What the task requires —
Write out every record below exactly as given. Leave the pictures out.

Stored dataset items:

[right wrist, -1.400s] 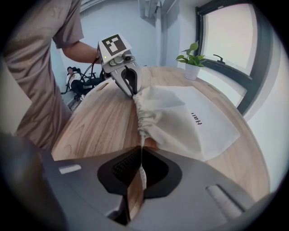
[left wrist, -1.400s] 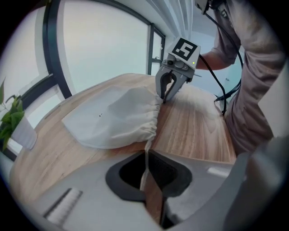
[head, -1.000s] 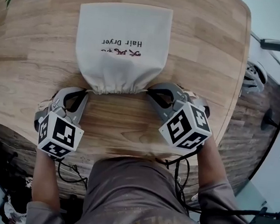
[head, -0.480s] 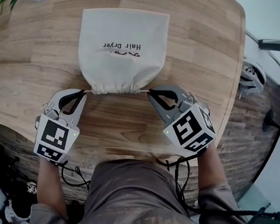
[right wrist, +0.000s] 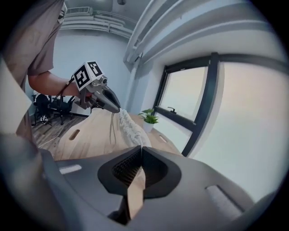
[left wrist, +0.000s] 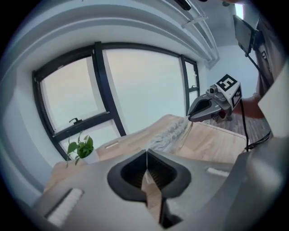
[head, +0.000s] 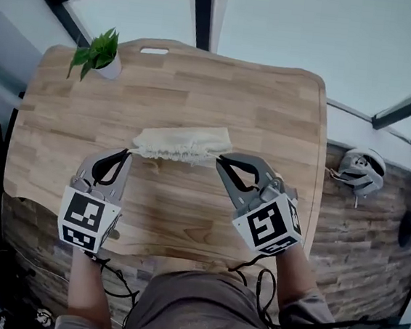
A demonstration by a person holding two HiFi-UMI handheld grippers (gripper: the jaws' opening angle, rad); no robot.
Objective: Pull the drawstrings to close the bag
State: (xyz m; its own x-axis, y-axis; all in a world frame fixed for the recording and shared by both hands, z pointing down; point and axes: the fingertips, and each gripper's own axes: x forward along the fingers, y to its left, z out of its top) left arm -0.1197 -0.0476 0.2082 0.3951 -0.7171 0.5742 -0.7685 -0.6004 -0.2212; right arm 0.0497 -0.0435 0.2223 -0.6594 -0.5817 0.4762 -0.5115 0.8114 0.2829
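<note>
The cream cloth bag (head: 182, 144) shows from above as a narrow gathered strip, its mouth puckered tight and stretched between both grippers over the wooden table (head: 269, 116). My left gripper (head: 126, 152) is shut on the drawstring at the bag's left end. At the right end my right gripper (head: 219, 158) is shut on the other drawstring. In the left gripper view the gathered bag (left wrist: 171, 134) runs from my shut jaws to the right gripper (left wrist: 189, 118). The right gripper view shows the bag (right wrist: 131, 128) reaching to the left gripper (right wrist: 118, 109), a loose cord hanging below it.
A small potted plant (head: 99, 52) stands at the table's far left corner. Dark-framed windows lie beyond the table's far edge. A white device (head: 358, 169) sits on the wood floor to the right. Cables hang by the person's body at the near edge.
The bag lay flat with its print showing; now only its gathered mouth shows, held between the grippers. The head view has swung up and both grippers sit higher and wider apart.
</note>
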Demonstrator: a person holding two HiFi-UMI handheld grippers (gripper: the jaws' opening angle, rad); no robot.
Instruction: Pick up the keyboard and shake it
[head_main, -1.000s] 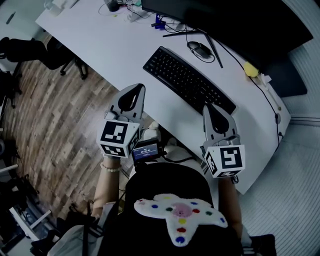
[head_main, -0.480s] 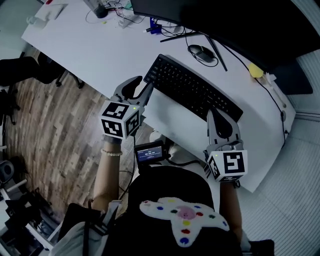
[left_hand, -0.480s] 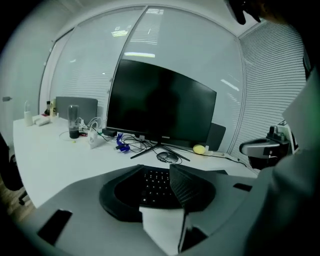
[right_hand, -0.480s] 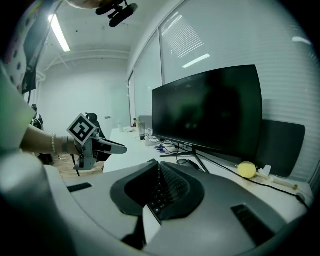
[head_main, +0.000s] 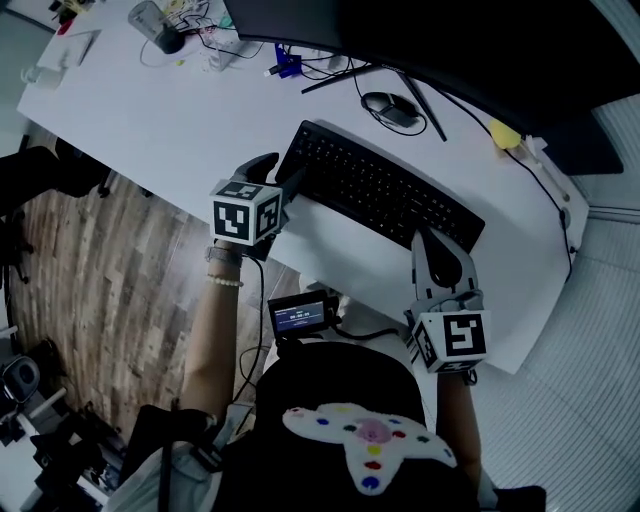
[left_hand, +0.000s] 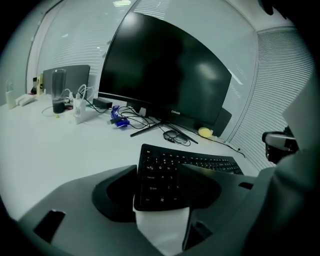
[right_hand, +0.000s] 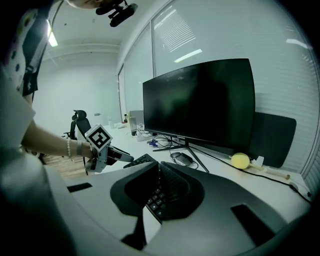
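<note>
On the head view I see the keyboard on the desk, its long axis running far-left to near-right, with my left gripper at its left end and my right gripper by its right. In the left gripper view the jaws have just been opening and stand wide astride that end, not pressing. In the right gripper view the jaws are together and empty.

Left hand-held gripper: jaws apart, having just been opening. The end corner of the keyboard shows in the gap between them, and the pads do not press it. The gripper points forward and down, with the left forearm extended behind it. Right hand-held gripper: jaws together, nothing between them, angled downward, with the right forearm directly behind.
</note>
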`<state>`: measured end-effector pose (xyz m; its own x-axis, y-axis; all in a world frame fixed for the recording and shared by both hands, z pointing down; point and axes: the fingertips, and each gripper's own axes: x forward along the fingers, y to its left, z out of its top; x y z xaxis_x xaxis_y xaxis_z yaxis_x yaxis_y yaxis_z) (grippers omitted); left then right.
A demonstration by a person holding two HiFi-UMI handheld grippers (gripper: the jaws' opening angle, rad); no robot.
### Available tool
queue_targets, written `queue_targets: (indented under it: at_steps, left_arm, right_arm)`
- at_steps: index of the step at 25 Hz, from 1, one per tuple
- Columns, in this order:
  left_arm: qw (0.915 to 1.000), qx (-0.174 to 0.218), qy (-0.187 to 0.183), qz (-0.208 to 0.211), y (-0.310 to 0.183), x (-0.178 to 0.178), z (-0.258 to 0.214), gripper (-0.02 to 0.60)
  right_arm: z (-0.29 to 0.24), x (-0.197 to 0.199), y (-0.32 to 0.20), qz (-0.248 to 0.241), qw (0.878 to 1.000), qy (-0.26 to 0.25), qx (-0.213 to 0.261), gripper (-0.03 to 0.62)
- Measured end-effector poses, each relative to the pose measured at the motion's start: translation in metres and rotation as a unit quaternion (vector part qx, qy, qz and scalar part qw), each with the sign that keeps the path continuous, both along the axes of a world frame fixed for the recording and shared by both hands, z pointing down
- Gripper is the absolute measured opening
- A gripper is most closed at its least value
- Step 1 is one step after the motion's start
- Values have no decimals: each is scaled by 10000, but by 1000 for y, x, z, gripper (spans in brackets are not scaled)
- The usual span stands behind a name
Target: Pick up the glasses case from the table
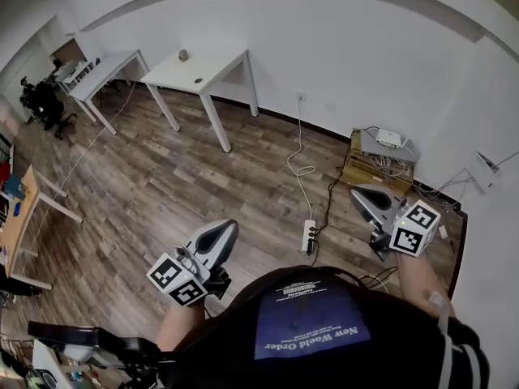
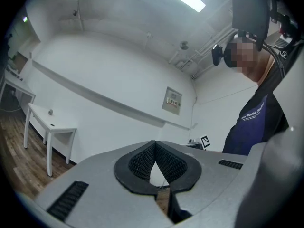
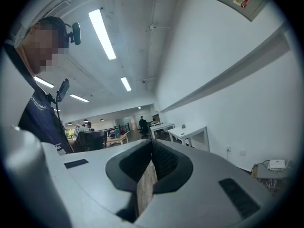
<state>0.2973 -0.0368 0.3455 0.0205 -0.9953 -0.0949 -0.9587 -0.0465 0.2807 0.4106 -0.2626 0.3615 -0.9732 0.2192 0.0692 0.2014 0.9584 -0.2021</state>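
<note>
I make out no glasses case in any view. On the far white table (image 1: 212,71) stand a small round object (image 1: 183,54) and a flat dark one (image 1: 198,80), both too small to identify. My left gripper (image 1: 228,228) is held level above the wooden floor, its jaws shut with nothing between them (image 2: 154,144). Over at the right, my right gripper (image 1: 358,193) is also level, and its tips meet with nothing held (image 3: 152,141). Both gripper views look across the room at white walls, not at a table top.
A second white table (image 1: 105,65) stands further left, past it an office chair (image 1: 47,104). A power strip (image 1: 309,235) and cables lie on the floor. A wooden crate with a router (image 1: 378,154) sits by the wall. A wooden desk (image 1: 22,217) is at the left.
</note>
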Motion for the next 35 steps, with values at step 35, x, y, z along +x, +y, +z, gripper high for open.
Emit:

Completed exercise —
[right wrist, -1.400s] 
[left wrist, -1.400s] 
[head, -1.000s] 
[head, -0.480s] 
[right wrist, +0.000s] 
[left wrist, +0.000s] 
[head, +0.000s] 
A demonstration by a person holding two HiFi-UMI handheld grippers (gripper: the jaws' opening angle, rad); no robot.
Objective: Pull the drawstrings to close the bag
State: (xyz m; its own x-axis, y-axis; all in a world frame fixed for the recording and shared by both hands, z pointing down; point and axes: the fingertips, and each gripper's own axes: x forward along the fingers, y to its left, z out of its top) left arm -0.1197 -0.0476 0.2082 0.3951 -0.7171 0.5742 -0.7685 -0.6004 -0.2212; right arm 0.0497 -0.0435 0.2223 -0.6594 -0.5817 0.4762 -0.5115 0.8114 0.2829
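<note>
The cream cloth bag (head: 182, 144) shows from above as a narrow gathered strip, its mouth puckered tight and stretched between both grippers over the wooden table (head: 269, 116). My left gripper (head: 126, 152) is shut on the drawstring at the bag's left end. At the right end my right gripper (head: 219, 158) is shut on the other drawstring. In the left gripper view the gathered bag (left wrist: 171, 134) runs from my shut jaws to the right gripper (left wrist: 189, 118). The right gripper view shows the bag (right wrist: 131, 128) reaching to the left gripper (right wrist: 118, 109), a loose cord hanging below it.
A small potted plant (head: 99, 52) stands at the table's far left corner. Dark-framed windows lie beyond the table's far edge. A white device (head: 358, 169) sits on the wood floor to the right. Cables hang by the person's body at the near edge.
The bag lay flat with its print showing; now only its gathered mouth shows, held between the grippers. The head view has swung up and both grippers sit higher and wider apart.
</note>
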Demonstrator: a person holding two HiFi-UMI handheld grippers (gripper: the jaws' opening angle, rad); no robot.
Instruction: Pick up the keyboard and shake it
[head_main, -1.000s] 
[head_main, -0.480s] 
[left_hand, -0.480s] 
[right_hand, -0.480s] 
[head_main, +0.000s] 
[left_hand, +0.000s] 
[right_hand, +0.000s] 
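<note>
On the head view I see the keyboard on the desk, its long axis running far-left to near-right, with my left gripper at its left end and my right gripper by its right. In the left gripper view the jaws have just been opening and stand wide astride that end, not pressing. In the right gripper view the jaws are together and empty.

Left hand-held gripper: jaws apart, having just been opening. The end corner of the keyboard shows in the gap between them, and the pads do not press it. The gripper points forward and down, with the left forearm extended behind it. Right hand-held gripper: jaws together, nothing between them, angled downward, with the right forearm directly behind.
</note>
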`<state>`: measured end-effector pose (xyz m; its own x-axis, y-axis; all in a world frame fixed for the recording and shared by both hands, z pointing down; point and axes: the fingertips, and each gripper's own axes: x forward along the fingers, y to its left, z out of its top; x y z xaxis_x xaxis_y xaxis_z yaxis_x yaxis_y yaxis_z) (grippers omitted); left then right.
A demonstration by a person holding two HiFi-UMI handheld grippers (gripper: the jaws' opening angle, rad); no robot.
### Available tool
queue_targets, written `queue_targets: (indented under it: at_steps, left_arm, right_arm)`
- at_steps: index of the step at 25 Hz, from 1, one per tuple
- Columns, in this order:
  left_arm: qw (0.915 to 1.000), qx (-0.174 to 0.218), qy (-0.187 to 0.183), qz (-0.208 to 0.211), y (-0.310 to 0.183), x (-0.178 to 0.178), z (-0.258 to 0.214), gripper (-0.02 to 0.60)
  right_arm: z (-0.29 to 0.24), x (-0.197 to 0.199), y (-0.32 to 0.20), qz (-0.248 to 0.241), qw (0.878 to 1.000), qy (-0.26 to 0.25), qx (-0.213 to 0.261), gripper (-0.03 to 0.62)
- Measured end-effector poses, each relative to the pose measured at the motion's start: translation in metres and rotation as a unit quaternion (vector part qx, qy, qz and scalar part qw), each with the sign that keeps the path continuous, both along the axes of a world frame fixed for the recording and shared by both hands, z pointing down
- Gripper is the absolute measured opening
- A gripper is most closed at its least value
- Step 1 is one step after the motion's start
- Values have no decimals: each is scaled by 10000, but by 1000 for y, x, z, gripper (spans in brackets are not scaled)
- The usual span stands behind a name
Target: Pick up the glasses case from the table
<state>0.2973 -0.0368 0.3455 0.0205 -0.9953 -0.0949 -0.9587 -0.0465 0.2807 0.4106 -0.2626 0.3615 -0.9732 0.2192 0.0692 0.2014 0.9584 -0.2021</state>
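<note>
I make out no glasses case in any view. On the far white table (image 1: 212,71) stand a small round object (image 1: 183,54) and a flat dark one (image 1: 198,80), both too small to identify. My left gripper (image 1: 228,228) is held level above the wooden floor, its jaws shut with nothing between them (image 2: 154,144). Over at the right, my right gripper (image 1: 358,193) is also level, and its tips meet with nothing held (image 3: 152,141). Both gripper views look across the room at white walls, not at a table top.
A second white table (image 1: 105,65) stands further left, past it an office chair (image 1: 47,104). A power strip (image 1: 309,235) and cables lie on the floor. A wooden crate with a router (image 1: 378,154) sits by the wall. A wooden desk (image 1: 22,217) is at the left.
</note>
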Motion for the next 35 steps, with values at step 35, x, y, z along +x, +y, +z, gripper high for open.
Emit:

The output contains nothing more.